TASK STATEMENT » Pictures should be left out while the data beneath this task is written out word for word.

(Beginning of PROVIDED DATA)

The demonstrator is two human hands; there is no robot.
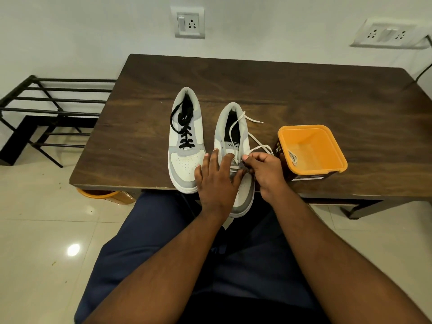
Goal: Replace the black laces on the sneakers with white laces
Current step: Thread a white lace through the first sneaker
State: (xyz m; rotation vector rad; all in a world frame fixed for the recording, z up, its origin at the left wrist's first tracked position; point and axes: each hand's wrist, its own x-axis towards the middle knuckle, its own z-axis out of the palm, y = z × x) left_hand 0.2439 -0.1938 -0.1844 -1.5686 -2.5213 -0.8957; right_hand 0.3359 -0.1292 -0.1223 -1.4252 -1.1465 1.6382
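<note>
Two white-and-grey sneakers lie on the dark wooden table [304, 90], toes toward me. The left sneaker [185, 141] carries a black lace [185, 130]. The right sneaker [233, 136] overhangs the table's near edge and has a white lace [251, 136] threaded only through its lowest eyelets, the loose ends trailing to the right. My left hand [216, 178] rests flat with straight fingers on the right sneaker's forefoot. My right hand [264, 171] pinches the white lace beside the lower eyelets.
An open orange tub [327, 164] with a white lace [292, 157] inside stands right of the right sneaker. A black metal rack [53, 108] is on the floor to the left. An orange container [102, 195] sits under the table's near-left corner. My legs are below the table edge.
</note>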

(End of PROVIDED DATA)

RESPONSE BOX »
The demonstrator is two human hands; there is no robot.
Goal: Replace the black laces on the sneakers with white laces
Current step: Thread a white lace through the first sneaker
State: (xyz m; rotation vector rad; all in a world frame fixed for the recording, z up, its origin at the left wrist's first tracked position; point and axes: each hand's wrist, its own x-axis towards the middle knuckle, its own z-axis out of the palm, y = z × x) left_hand 0.2439 -0.1938 -0.1844 -1.5686 -2.5213 -0.8957; right_hand 0.3359 -0.1292 -0.1223 -1.4252 -1.1465 1.6382
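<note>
Two white-and-grey sneakers lie on the dark wooden table [304, 90], toes toward me. The left sneaker [185, 141] carries a black lace [185, 130]. The right sneaker [233, 136] overhangs the table's near edge and has a white lace [251, 136] threaded only through its lowest eyelets, the loose ends trailing to the right. My left hand [216, 178] rests flat with straight fingers on the right sneaker's forefoot. My right hand [264, 171] pinches the white lace beside the lower eyelets.
An open orange tub [327, 164] with a white lace [292, 157] inside stands right of the right sneaker. A black metal rack [53, 108] is on the floor to the left. An orange container [102, 195] sits under the table's near-left corner. My legs are below the table edge.
</note>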

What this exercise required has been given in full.